Laura was the happiest of all. Laura had a rag doll. She was a beautiful doll. She had a face of white cloth with black button eyes. A black pencil had made her eyebrows, and her cheeks and her mouth were red with the ink made from pokeberries. Her hair was black yarn that had been knit and raveled, so that it was curly.
Christmas was a lot simpler back in pioneer days. A lot simpler. But I don't think we've gained all that much since then, with our piles of toys (and piles of credit card bills). Imagine how happy you could be if a new pair of homemade mittens was enough to make you that excited! Nobody was complaining, and nobody was tired of their toys the next day and waiting for more. A stick of candy and bright red mittens was just about as wonderful as you could get.
I decided to make a rag doll, a charming Charlotte of my own. The only way the experience could have been worse would have been if I'd had to do it by hand! Making the body of the doll went fairly smoothly; just cut out a gingerbread man shape on steroids, then sew and stuff. I drew the eyebrows, sewed on the buttons, and painted the mouth and cheeks. Frozen strawberry juice (in the absence of pokeberries) did NOT work, so I used acrylic paints. I should have done the face before I sewed the body, but that would have been the easy way, and evidently I had taken a vow against ease for the duration of this project.
After the body, it was time for the dress. The original Charlotte had a dress of pink and blue calico, but since I didn't have any calico of any shade, in true pioneer fashion, I improvised. I took a skirt from my niece's desperately-grasping fingers and carted it home to be sacrificed for art. And sacrificed again, because the first dress I made didn't fit and went in the trash. This was supposed to be a how-to article, but I can pretty much sum it up in one sentence. Buy. A. Pattern. Seriously.
My second dress went better, but at 11:00 last night, I was blearily working away and wishing I'd picked a different project. At last I had the dress finished except for the detail work, and was ready to start on the hair. I used to have a real loom for sewing doll hair, but got rid of it years ago (I'll never use THIS again)and had to improvise with four chopsticks and some duct tape. I don't know how the west was ever won without duct tape. That's probably why it took so long.
Then I had to stop because all the rest of my supplies were at "Mom's Sewing Emporium" in Westby. After a quick shopping trip this morning, I was able to finish the rest of Charlotte. She was happy when she got her hair sewn on and could quit being bald. Now that I'm finished, I almost think it was worth it. Almost.
Even though I have a Laura of my own, at 15 she's a little old for Charlotte, so I am giving her away to some (hopefully) lucky winner of the "Little House on the Prairie Essay Contest." To enter, post a comment with your best idea for an upcoming activity. I am not making a hard and fast promise until I see what kind of ideas you come up with, but I will think about doing the winning suggestion during "Pioneer Experience Week" later this summer.

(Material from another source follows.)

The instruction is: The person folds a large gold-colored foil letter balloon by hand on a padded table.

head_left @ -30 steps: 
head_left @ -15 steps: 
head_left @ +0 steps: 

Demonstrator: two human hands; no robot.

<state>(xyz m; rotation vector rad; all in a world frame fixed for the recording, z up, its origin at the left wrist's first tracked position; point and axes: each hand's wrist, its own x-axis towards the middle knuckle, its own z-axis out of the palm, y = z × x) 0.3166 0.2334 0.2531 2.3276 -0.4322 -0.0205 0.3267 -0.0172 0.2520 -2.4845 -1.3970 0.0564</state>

You don't have to use an idea straight from a "Little House" book; it's fine if you come up with your own, but do some research and make sure it's true to pioneer experiences in the 1870's. Originality is important, but simplicity might win you points, too! I can't get too complex or I will bog down. And ideas that involve life-threatening activities will not be too popular with the judging panel.
Have lots of fun with your entries and make sure to have them in by May 31st. Soon one of you will have your very own Charlotte to cuddle or share with a special little girl in your life. The rest of you are out of luck, because I don't think I'll be making another doll anytime soon!